» DIRECTIONS FOR THIS TASK: Only one stretch of the data below is wanted: the lines starting at the one with "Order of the" and ending at the one with "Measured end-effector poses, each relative", both included, given again exactly.

» DATA IN THIS EXERCISE:
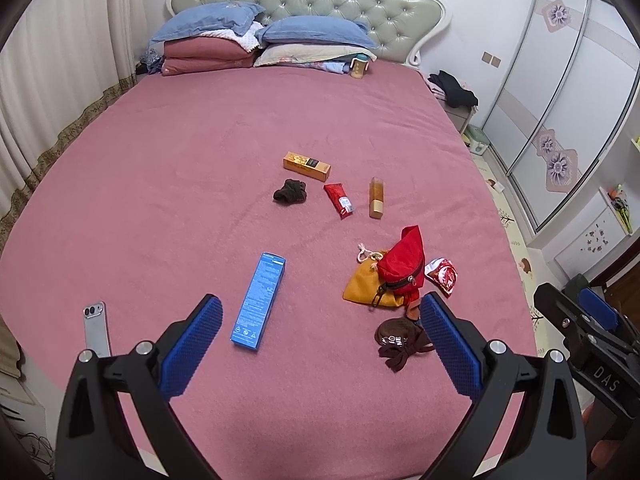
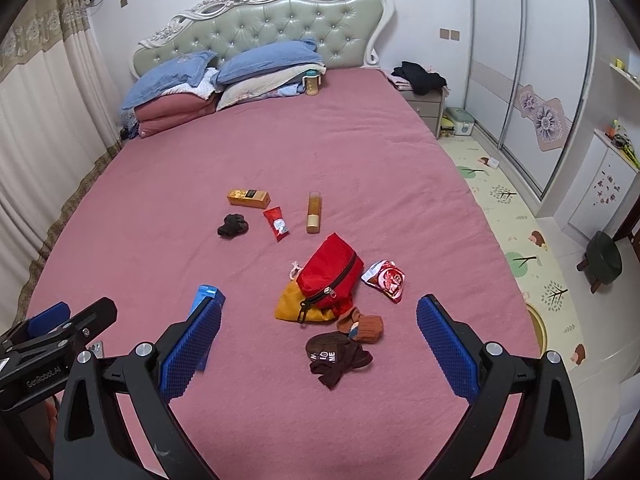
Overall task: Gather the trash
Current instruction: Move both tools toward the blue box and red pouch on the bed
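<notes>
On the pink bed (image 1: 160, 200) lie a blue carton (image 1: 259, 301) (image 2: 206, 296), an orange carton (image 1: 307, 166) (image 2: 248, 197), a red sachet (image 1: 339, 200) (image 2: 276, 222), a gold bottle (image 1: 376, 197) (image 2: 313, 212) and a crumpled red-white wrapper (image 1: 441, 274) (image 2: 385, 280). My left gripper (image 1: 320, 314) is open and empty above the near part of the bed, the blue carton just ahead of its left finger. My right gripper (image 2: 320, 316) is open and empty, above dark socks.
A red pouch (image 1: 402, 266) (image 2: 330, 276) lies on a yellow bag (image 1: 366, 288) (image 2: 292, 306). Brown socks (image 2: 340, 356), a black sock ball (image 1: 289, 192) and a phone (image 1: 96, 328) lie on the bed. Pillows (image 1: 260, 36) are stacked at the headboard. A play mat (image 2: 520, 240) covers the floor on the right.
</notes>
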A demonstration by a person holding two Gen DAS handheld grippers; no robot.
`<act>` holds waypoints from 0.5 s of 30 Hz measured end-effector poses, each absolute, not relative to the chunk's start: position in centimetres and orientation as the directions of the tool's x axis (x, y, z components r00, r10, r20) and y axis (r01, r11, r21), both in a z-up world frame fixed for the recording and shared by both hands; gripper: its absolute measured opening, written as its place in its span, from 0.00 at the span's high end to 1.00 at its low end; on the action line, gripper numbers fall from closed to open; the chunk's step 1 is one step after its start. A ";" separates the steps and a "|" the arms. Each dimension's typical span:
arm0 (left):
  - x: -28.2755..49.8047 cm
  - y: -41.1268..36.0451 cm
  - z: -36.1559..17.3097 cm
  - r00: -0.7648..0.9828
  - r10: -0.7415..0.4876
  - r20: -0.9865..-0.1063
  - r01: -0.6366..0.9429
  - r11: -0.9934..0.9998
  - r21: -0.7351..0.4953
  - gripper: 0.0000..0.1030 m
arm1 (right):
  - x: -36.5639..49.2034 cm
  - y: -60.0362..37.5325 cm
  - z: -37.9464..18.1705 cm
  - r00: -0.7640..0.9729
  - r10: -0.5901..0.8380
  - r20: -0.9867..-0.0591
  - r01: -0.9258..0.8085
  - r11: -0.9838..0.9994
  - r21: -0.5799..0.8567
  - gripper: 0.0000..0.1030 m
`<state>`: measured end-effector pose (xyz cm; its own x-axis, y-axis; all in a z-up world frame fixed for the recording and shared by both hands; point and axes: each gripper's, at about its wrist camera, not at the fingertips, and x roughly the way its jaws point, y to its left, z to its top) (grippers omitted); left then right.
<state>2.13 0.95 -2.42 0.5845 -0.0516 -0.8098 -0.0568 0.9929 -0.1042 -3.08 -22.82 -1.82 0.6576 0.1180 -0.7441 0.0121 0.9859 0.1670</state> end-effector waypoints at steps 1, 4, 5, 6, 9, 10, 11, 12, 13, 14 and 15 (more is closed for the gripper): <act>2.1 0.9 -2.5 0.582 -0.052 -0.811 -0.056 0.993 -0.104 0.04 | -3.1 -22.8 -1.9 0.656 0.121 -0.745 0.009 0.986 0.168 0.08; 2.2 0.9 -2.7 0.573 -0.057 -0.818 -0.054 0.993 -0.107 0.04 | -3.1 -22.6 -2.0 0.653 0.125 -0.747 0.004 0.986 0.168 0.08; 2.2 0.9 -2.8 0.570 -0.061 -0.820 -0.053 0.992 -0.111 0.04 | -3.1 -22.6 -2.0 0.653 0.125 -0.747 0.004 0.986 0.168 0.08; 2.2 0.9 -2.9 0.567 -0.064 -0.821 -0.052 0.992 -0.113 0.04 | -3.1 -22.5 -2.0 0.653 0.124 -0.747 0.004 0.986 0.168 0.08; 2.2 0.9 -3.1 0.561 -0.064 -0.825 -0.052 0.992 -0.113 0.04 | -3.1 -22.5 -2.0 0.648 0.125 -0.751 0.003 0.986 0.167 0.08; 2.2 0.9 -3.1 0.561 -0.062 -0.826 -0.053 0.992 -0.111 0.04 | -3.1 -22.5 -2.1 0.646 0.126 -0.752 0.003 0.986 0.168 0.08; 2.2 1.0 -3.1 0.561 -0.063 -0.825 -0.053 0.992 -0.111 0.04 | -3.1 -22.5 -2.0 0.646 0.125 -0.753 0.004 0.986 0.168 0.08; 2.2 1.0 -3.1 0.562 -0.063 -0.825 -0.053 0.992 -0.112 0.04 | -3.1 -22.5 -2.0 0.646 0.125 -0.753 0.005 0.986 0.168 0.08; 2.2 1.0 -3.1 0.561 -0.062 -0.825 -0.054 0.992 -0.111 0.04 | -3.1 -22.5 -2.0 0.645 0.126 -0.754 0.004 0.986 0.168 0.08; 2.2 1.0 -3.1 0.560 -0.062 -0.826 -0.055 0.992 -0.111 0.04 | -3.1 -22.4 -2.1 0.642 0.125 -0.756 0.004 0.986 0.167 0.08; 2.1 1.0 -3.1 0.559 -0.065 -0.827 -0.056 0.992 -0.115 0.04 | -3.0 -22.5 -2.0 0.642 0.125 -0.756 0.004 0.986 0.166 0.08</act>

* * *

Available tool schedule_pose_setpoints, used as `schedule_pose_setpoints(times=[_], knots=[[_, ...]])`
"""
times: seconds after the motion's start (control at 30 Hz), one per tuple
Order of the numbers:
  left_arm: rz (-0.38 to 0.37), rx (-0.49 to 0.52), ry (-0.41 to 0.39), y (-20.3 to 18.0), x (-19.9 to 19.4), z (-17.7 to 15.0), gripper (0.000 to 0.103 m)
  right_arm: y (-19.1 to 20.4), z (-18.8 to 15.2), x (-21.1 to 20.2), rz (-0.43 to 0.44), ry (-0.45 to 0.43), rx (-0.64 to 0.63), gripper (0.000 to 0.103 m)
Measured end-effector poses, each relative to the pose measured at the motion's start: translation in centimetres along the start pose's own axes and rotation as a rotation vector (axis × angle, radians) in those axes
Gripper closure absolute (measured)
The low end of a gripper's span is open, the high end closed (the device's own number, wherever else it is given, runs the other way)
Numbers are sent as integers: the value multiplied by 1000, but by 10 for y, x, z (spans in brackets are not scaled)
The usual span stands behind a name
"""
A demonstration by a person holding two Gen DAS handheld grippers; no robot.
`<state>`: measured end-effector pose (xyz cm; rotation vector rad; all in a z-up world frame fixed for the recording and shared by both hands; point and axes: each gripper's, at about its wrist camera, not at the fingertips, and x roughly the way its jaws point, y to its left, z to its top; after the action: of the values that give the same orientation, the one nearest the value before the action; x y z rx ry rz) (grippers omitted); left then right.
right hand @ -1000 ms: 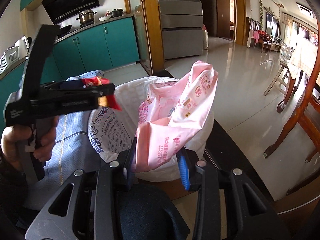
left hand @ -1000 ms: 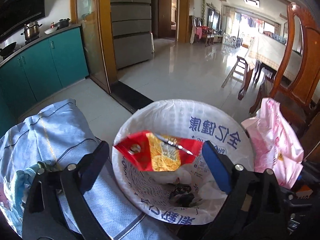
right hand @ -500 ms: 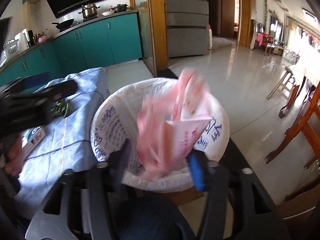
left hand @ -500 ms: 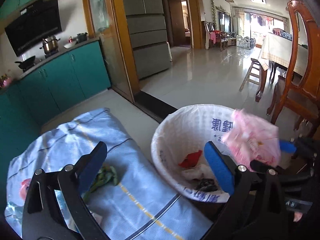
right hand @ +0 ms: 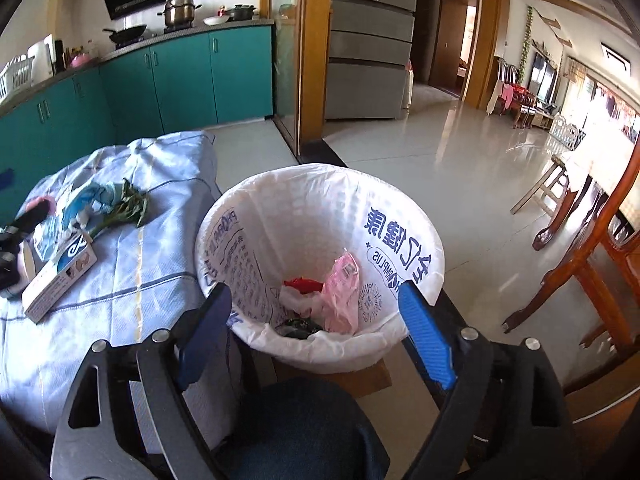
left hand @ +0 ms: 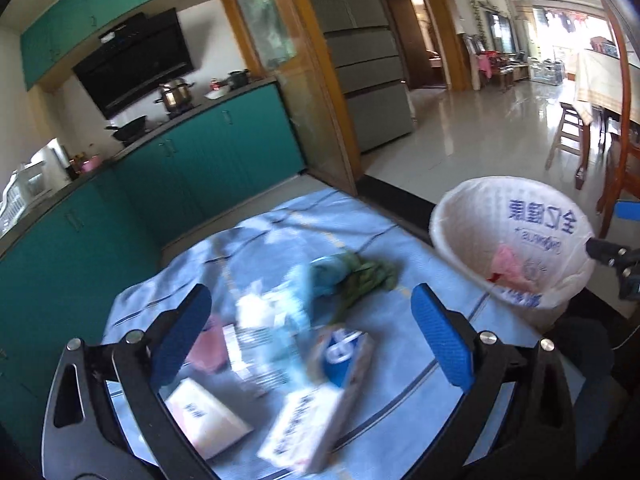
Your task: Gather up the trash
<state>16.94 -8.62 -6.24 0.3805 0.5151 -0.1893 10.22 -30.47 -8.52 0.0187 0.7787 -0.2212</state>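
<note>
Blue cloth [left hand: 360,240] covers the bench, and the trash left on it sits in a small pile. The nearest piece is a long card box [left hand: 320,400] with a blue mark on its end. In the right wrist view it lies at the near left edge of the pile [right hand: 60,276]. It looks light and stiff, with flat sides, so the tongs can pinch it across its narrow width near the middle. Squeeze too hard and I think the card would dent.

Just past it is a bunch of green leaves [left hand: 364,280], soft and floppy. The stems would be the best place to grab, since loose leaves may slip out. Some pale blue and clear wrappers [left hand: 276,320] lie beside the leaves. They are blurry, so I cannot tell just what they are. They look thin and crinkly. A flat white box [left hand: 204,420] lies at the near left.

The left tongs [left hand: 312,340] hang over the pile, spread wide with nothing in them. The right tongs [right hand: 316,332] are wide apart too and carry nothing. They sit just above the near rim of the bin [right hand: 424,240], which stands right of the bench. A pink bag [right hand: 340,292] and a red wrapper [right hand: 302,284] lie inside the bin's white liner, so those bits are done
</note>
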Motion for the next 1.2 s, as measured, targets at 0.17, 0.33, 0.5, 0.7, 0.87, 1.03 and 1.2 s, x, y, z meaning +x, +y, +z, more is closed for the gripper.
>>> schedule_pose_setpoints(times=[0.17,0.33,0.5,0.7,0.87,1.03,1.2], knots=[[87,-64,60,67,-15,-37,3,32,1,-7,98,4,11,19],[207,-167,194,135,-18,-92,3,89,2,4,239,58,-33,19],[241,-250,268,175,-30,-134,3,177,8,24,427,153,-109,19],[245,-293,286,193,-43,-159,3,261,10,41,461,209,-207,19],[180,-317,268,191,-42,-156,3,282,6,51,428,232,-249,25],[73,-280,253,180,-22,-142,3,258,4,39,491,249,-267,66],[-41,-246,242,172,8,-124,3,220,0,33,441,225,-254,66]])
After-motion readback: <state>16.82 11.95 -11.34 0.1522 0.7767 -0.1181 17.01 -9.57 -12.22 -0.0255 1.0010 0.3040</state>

» EXPECTED ANSWER:
Order of the numbers:
  left_arm: rz (-0.38 to 0.37), rx (-0.49 to 0.52), ry (-0.41 to 0.39), y (-20.3 to 18.0), x (-19.9 to 19.4), z (-17.7 to 15.0), gripper (0.000 to 0.103 m)
  right_arm: y (-19.1 to 20.4), z (-18.8 to 15.2), x (-21.1 to 20.2), rz (-0.43 to 0.44), ry (-0.45 to 0.43), rx (-0.64 to 0.63), gripper (0.000 to 0.103 m)
Measured end-effector poses, each relative to the pose measured at the motion's start: translation in centimetres along the start pose's own axes and rotation as a rotation vector (axis × angle, radians) in those axes

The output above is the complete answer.